PROBLEM REQUIREMENTS: Every line of the entries with the word "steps" in it should be shown.

RECORDS FOR THE EXERCISE:

BEGIN

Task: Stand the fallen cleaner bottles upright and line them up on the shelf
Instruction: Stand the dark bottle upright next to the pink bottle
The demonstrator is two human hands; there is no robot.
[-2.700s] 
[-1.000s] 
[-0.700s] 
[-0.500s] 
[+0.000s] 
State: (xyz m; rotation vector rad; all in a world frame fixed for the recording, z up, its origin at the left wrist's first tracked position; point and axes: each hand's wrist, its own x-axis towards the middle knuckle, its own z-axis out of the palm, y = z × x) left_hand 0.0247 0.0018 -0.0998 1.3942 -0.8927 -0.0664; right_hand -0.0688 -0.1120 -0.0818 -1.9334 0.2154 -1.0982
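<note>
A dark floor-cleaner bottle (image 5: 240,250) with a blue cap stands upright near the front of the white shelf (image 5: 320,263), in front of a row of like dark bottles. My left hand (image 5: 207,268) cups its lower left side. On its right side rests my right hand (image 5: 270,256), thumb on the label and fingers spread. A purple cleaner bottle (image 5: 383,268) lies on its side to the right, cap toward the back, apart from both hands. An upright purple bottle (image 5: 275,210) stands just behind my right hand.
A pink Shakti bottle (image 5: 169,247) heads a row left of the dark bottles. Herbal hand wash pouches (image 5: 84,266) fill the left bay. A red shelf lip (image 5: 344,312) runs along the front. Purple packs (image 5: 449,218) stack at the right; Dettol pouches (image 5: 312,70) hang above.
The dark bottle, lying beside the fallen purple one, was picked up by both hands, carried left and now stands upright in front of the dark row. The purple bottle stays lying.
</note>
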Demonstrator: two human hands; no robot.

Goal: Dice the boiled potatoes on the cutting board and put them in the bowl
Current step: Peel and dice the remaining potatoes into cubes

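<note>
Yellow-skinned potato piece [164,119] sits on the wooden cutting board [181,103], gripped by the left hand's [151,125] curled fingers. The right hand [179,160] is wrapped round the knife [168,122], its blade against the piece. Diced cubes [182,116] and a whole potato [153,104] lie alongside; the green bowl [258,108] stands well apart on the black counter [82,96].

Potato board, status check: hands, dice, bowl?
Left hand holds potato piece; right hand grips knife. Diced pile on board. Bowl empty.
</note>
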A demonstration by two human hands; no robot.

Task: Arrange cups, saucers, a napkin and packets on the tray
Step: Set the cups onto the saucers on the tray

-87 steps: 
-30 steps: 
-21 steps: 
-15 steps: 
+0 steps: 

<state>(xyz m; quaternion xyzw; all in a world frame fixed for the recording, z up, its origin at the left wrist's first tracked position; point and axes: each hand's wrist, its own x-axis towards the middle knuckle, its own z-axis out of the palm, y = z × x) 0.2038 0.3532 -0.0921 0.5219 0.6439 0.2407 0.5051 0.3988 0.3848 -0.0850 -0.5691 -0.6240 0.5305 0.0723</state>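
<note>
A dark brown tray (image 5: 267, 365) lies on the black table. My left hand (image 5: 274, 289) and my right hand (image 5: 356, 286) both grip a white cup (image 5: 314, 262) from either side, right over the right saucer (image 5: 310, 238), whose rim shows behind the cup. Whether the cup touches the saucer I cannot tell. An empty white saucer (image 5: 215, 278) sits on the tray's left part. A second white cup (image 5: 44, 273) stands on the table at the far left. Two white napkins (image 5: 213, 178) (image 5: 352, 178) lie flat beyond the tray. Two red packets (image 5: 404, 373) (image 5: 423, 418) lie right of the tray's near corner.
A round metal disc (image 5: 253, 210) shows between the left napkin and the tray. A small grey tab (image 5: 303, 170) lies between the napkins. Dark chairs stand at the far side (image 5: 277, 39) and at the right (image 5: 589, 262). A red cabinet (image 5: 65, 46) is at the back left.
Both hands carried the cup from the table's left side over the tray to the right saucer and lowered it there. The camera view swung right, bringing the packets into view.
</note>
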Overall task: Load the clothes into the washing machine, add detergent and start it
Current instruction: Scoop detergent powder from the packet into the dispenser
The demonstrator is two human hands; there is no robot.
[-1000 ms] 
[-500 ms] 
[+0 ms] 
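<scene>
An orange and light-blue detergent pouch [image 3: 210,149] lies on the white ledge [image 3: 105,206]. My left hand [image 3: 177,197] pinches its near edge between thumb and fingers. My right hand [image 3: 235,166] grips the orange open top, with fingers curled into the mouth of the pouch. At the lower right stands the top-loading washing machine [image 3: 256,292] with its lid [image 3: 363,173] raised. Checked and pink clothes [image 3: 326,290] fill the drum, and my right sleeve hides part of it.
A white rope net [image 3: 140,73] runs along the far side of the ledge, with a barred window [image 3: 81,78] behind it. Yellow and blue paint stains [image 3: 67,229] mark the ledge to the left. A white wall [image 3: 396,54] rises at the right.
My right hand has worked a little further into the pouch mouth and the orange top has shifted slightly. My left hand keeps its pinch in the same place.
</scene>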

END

OUTPUT OF THE TASK:
-87 steps: 
-30 steps: 
-21 steps: 
-15 steps: 
+0 steps: 

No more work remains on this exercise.